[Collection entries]
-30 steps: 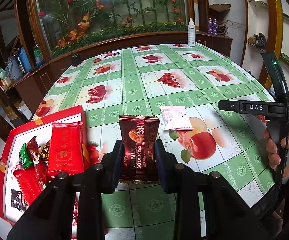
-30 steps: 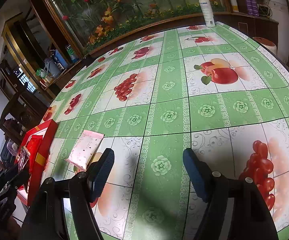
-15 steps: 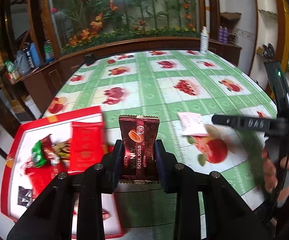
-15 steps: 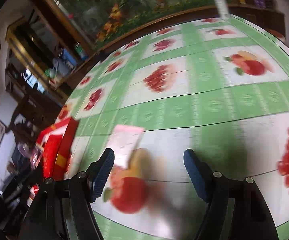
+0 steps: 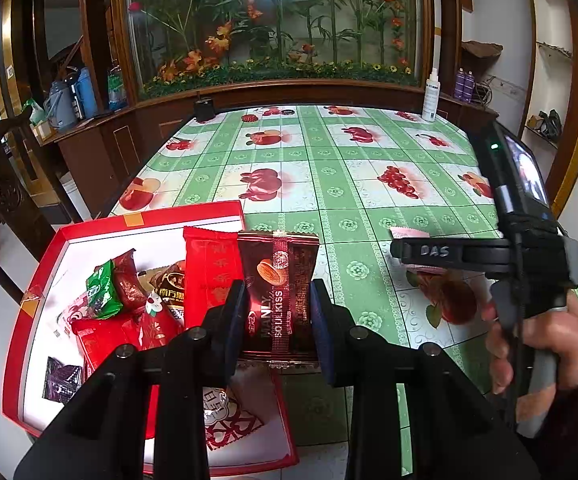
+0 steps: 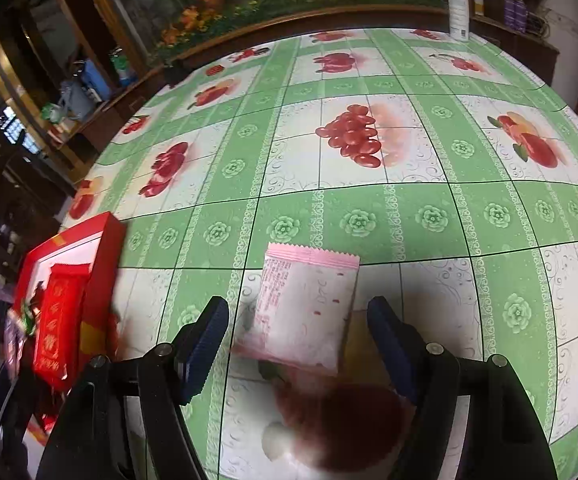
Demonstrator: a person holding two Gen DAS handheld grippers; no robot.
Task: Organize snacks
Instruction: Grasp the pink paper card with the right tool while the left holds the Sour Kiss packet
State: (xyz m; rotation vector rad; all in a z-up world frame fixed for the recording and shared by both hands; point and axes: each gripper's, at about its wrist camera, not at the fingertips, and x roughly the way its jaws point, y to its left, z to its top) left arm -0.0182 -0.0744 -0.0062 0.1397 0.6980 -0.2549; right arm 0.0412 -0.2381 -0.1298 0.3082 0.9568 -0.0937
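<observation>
Left tool [image 5: 277,320] clamped on a dark red snack packet [image 5: 279,292] printed "MANLY SOUL KISS" with an almond picture, held upright above the near right corner of the red box [image 5: 33,272]. Inside the box, red, green and brown wrappers with Chinese writing too small to read. Right tool [image 6: 297,344] spread wide on either side of a pink-edged white sachet [image 6: 305,308], flat on the green fruit-print counter [image 6: 369,220]; sachet print illegible. "DAS" lettered on the right tool's body in the left view.
</observation>
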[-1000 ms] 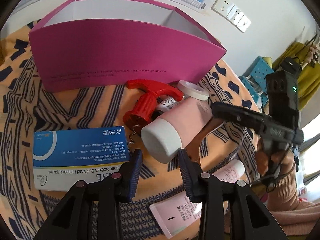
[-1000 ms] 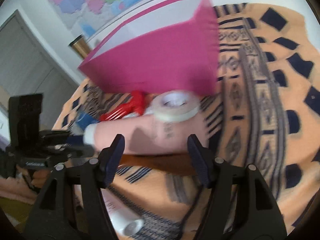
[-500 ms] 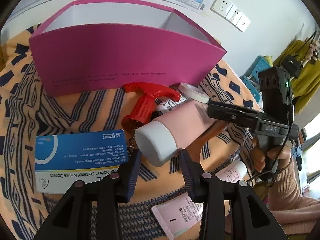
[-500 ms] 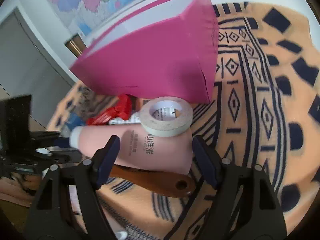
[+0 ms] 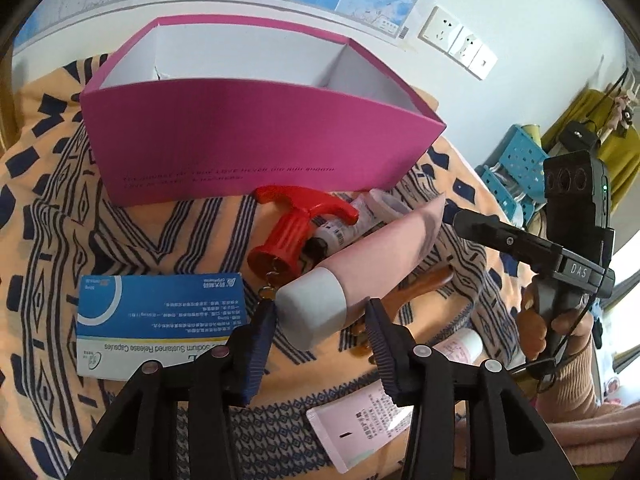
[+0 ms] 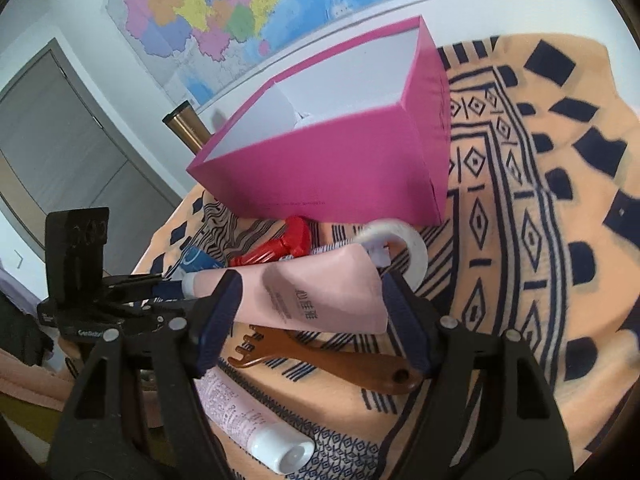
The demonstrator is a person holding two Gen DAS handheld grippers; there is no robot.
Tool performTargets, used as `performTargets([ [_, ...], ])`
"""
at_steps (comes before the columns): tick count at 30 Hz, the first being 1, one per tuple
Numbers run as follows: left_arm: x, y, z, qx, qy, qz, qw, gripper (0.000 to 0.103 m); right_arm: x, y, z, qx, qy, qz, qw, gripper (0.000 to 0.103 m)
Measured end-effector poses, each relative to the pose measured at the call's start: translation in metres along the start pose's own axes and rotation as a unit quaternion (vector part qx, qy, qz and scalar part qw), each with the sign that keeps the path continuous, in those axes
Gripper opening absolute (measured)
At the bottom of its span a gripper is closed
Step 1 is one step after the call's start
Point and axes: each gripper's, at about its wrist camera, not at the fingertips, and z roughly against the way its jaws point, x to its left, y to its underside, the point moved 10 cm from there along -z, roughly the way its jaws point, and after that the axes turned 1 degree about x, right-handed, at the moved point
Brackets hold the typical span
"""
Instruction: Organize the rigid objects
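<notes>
Left wrist view: the left gripper (image 5: pixel 320 344) is opening, its ribbed fingers (image 5: pixel 260 340) flanking the white cap of the large pink tube (image 5: pixel 360 268) at lower centre; whether the pads touch the cap I cannot tell. Behind lie a red plastic T-handle (image 5: pixel 296 224), a blue medicine carton (image 5: pixel 160 316) and the open magenta cardboard box (image 5: pixel 256 144) on the patterned cloth (image 5: pixel 52 216).

Right wrist view: the right gripper (image 6: pixel 308 320) stands wide, fingers on either side of the tube's flat crimped end (image 6: pixel 320 292), both seemingly in contact. A brown wooden comb (image 6: pixel 328 356) lies beneath, a tape roll (image 6: pixel 408 248) behind.
</notes>
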Motion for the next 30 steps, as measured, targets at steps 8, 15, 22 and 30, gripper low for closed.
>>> performTargets([
  [8,-0.006,-0.023,0.024,-0.026,0.008,-0.016,0.9995,0.047,0.012,-0.019,0.016,-0.027,0.02,0.016,0.999,0.073],
  [15,-0.015,-0.07,0.051,-0.072,0.0,-0.048,0.9962,0.048,0.025,-0.058,0.035,-0.066,0.031,0.04,0.997,0.073],
  [22,-0.019,-0.133,0.05,-0.099,-0.022,-0.076,0.992,0.05,0.017,-0.105,0.034,-0.097,0.066,0.043,0.992,0.073],
  [30,0.003,-0.16,0.015,-0.072,-0.029,-0.065,0.9949,0.052,-0.014,-0.128,0.003,-0.075,0.092,0.016,0.993,0.073],
])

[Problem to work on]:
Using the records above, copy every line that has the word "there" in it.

[Task output]:
The demonstrator is a person holding two Gen DAS handheld grippers; there is no robot.
Point and axes: each gripper's, at about its wrist camera, not at the fingertips, and z roughly against the way its jaws point, x to its left, y to its underside, the point moved 10 cm from there along -z, roughly the way its jaws point, and after that the axes turned 1 degree about x, right-handed, at the moved point

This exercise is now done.